(STUDY MATERIAL)

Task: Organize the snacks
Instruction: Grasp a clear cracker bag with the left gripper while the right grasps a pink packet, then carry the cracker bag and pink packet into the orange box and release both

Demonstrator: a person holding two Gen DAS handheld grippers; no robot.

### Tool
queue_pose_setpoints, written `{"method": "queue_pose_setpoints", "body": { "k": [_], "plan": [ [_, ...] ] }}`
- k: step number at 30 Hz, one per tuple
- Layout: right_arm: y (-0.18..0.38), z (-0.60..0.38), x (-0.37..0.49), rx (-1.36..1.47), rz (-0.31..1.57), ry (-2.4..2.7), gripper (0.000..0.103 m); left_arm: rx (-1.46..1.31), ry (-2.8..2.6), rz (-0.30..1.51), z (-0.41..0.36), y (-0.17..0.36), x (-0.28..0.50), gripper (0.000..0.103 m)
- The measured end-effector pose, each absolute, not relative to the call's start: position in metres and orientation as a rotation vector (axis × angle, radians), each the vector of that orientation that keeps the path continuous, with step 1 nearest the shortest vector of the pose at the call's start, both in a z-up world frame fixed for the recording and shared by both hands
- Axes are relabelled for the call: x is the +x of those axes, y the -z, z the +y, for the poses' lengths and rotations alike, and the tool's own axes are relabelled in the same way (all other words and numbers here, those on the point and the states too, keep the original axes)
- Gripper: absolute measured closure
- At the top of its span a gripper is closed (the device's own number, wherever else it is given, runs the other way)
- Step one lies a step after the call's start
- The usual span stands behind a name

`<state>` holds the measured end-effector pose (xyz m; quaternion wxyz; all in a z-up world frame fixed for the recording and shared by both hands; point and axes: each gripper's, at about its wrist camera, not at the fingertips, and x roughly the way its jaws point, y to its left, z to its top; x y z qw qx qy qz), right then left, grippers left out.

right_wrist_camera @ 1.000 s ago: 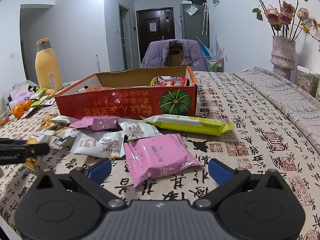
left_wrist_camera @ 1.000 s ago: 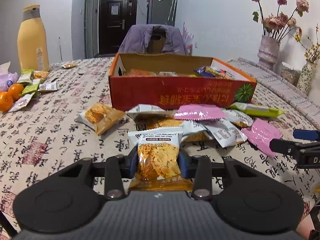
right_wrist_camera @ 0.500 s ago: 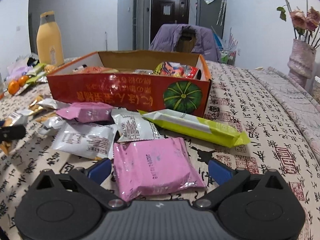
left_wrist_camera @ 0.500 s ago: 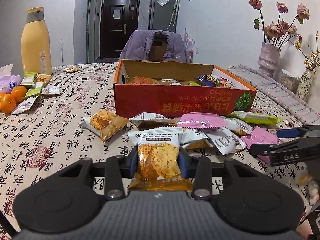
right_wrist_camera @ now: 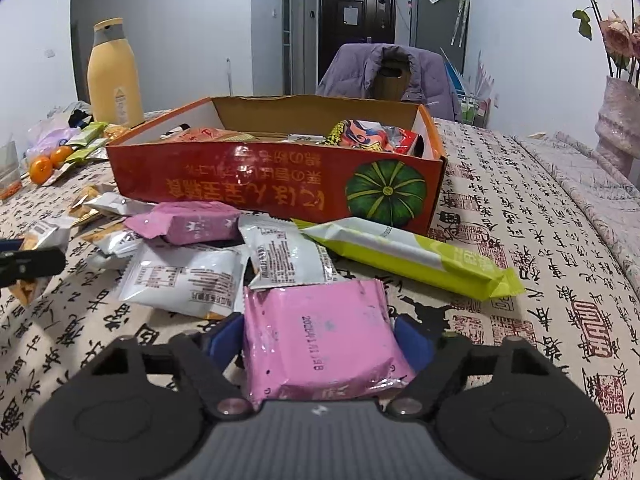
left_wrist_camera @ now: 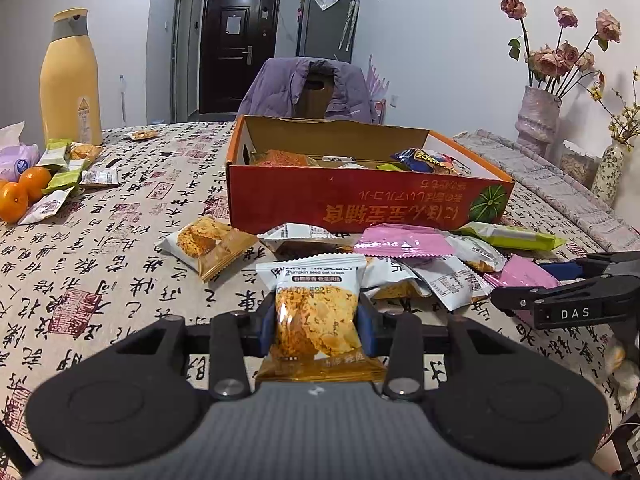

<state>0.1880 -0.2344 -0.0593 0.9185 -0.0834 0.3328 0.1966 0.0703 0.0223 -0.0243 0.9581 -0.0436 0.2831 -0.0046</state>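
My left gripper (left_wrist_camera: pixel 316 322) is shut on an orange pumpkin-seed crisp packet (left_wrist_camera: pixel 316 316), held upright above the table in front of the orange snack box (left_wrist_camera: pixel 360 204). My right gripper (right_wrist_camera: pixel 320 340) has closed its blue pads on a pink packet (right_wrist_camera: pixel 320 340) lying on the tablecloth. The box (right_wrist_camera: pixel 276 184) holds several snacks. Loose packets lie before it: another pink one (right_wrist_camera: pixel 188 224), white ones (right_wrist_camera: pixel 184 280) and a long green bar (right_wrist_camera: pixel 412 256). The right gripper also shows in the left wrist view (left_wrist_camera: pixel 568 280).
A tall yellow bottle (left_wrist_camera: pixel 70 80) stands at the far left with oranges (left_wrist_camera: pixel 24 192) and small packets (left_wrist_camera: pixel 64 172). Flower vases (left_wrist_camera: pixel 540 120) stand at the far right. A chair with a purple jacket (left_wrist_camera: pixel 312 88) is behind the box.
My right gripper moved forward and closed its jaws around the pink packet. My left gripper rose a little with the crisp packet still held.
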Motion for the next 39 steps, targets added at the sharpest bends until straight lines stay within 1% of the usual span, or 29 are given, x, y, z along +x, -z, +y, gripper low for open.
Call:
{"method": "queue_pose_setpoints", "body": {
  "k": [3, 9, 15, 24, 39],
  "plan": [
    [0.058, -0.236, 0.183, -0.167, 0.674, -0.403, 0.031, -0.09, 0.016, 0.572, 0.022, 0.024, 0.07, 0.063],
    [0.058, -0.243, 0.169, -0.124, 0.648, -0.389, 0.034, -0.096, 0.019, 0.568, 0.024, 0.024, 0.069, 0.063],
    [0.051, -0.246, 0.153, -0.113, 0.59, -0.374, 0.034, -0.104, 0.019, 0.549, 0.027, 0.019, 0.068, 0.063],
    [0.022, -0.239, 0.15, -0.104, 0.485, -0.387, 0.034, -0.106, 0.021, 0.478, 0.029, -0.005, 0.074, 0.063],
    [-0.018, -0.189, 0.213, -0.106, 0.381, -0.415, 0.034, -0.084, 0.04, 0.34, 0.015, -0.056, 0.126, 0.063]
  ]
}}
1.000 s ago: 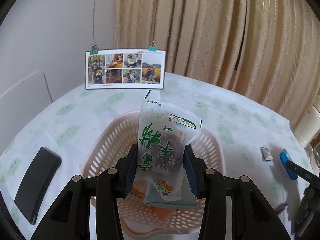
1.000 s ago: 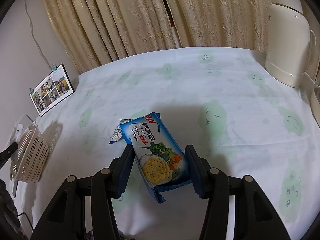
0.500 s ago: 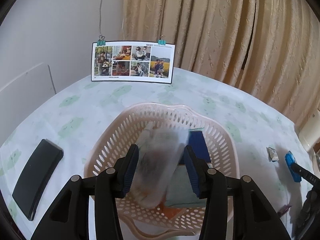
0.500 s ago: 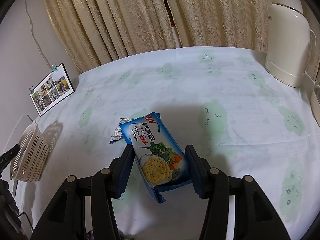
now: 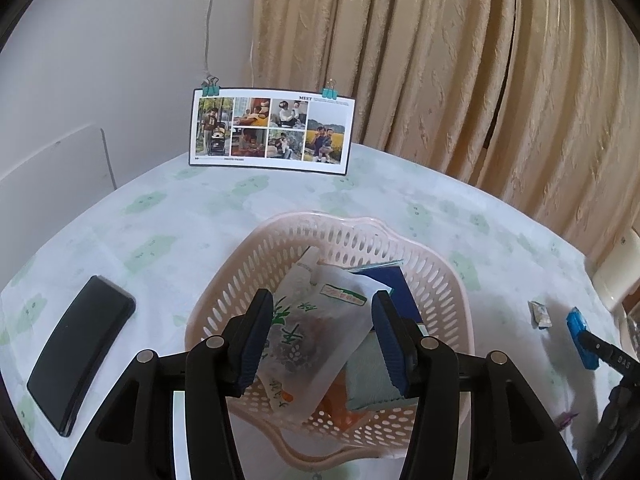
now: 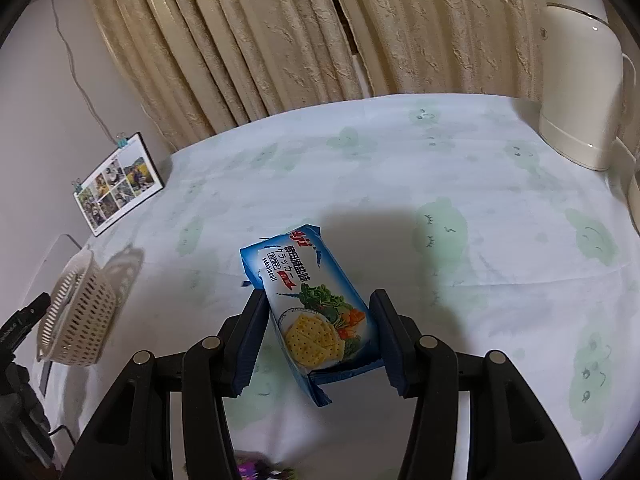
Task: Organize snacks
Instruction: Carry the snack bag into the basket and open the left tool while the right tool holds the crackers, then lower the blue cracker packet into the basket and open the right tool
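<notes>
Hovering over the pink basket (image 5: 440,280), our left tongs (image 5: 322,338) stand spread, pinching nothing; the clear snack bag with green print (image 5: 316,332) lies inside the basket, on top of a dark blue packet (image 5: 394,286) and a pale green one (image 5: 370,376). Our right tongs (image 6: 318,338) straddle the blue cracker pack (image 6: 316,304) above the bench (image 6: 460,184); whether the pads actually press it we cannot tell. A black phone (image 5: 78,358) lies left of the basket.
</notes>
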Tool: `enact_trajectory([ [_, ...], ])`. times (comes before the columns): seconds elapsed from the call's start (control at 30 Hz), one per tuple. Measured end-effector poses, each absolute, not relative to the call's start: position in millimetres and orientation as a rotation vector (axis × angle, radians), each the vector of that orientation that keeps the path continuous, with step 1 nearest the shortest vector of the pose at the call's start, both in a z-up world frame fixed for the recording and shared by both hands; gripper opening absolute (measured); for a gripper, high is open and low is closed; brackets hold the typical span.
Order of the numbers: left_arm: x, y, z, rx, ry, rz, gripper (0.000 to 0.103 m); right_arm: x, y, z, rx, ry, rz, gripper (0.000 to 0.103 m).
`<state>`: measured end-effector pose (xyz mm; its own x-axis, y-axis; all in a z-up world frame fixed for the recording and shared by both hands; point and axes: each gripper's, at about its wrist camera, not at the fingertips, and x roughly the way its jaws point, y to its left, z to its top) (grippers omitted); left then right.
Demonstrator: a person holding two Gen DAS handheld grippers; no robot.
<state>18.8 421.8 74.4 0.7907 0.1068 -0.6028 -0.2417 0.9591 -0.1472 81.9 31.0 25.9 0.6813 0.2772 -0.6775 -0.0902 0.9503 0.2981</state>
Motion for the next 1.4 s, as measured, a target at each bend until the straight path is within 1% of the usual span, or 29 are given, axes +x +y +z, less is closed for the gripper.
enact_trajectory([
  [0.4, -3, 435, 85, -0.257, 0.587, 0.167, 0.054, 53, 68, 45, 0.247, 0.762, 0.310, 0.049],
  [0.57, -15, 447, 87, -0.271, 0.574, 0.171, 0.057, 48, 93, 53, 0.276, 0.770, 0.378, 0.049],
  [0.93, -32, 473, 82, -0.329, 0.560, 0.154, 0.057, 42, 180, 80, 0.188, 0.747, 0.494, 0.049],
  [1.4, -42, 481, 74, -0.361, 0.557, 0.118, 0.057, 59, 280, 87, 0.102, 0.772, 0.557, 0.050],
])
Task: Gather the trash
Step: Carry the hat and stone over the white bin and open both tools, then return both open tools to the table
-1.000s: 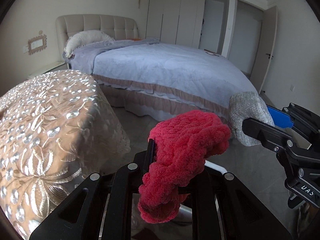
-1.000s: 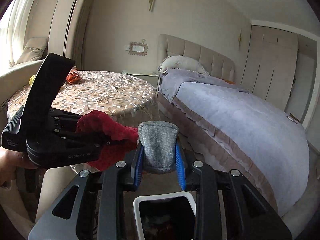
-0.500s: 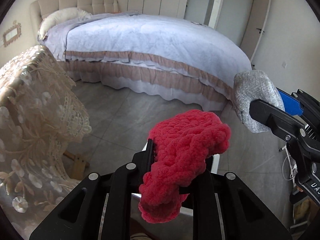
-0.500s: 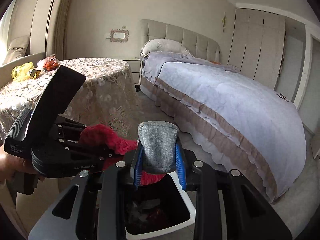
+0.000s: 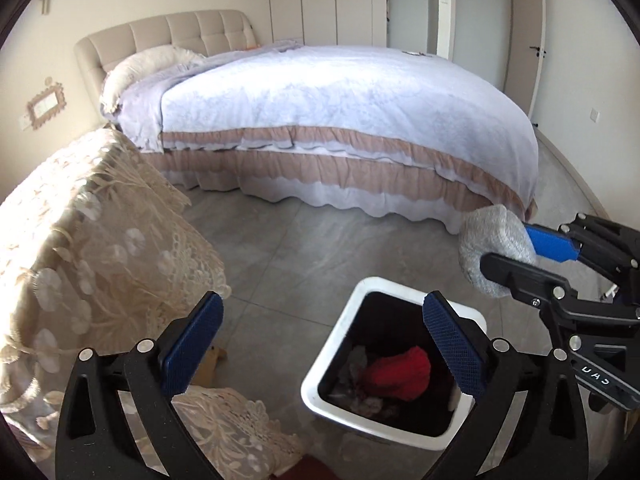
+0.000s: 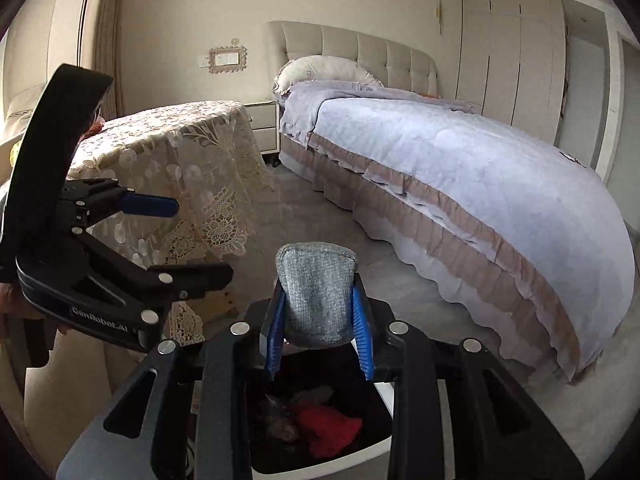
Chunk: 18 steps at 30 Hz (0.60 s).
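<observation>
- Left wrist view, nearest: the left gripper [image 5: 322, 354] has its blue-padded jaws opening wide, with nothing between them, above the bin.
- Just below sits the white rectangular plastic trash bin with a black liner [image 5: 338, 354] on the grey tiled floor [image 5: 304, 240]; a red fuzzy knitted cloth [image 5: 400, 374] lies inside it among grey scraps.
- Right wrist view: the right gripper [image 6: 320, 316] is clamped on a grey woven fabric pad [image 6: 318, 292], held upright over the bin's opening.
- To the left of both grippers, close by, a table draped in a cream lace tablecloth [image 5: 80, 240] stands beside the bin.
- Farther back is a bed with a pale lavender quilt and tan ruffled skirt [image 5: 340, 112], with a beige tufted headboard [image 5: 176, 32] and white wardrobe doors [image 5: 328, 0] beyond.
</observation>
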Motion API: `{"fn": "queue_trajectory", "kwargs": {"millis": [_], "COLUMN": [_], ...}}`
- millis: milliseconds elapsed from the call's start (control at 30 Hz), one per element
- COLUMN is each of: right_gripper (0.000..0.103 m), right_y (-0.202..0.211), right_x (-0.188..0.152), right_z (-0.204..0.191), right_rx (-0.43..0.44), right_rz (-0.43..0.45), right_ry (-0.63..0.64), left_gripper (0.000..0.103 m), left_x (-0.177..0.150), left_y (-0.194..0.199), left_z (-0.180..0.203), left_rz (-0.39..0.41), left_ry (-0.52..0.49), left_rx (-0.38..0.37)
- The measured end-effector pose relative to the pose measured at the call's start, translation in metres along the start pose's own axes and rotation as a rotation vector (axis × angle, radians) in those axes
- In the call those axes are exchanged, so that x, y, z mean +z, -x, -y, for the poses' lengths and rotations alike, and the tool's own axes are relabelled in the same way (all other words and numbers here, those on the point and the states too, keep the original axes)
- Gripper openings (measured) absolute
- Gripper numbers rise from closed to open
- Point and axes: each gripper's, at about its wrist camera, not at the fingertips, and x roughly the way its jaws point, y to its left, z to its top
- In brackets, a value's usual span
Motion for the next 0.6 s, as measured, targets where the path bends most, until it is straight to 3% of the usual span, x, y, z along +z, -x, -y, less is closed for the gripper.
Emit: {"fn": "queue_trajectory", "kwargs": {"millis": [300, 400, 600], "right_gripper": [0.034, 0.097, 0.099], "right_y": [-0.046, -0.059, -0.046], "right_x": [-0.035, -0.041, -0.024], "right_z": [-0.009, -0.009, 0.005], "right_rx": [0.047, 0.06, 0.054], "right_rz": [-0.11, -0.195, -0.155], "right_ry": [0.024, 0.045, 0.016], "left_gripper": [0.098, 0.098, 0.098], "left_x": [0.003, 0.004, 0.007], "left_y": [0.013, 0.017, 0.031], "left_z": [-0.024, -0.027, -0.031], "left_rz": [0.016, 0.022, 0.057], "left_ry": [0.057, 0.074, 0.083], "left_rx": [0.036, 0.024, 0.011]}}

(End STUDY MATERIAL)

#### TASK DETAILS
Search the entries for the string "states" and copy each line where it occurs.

#### WRITTEN ANSWER
- Axes are relabelled for the call: x is the +x of those axes, y the -z, z the +y, for the poses' lengths and rotations alike, and the tool's own axes are relabelled in the same way (all other words and numbers here, those on the point and the states too, keep the original axes)
- In the call those axes are exchanged, so that x, y, z mean +z, -x, -y, for the poses' lengths and rotations alike, and the tool's own axes are relabelled in the same way (all other words and numbers here, those on the point and the states too, keep the original axes)

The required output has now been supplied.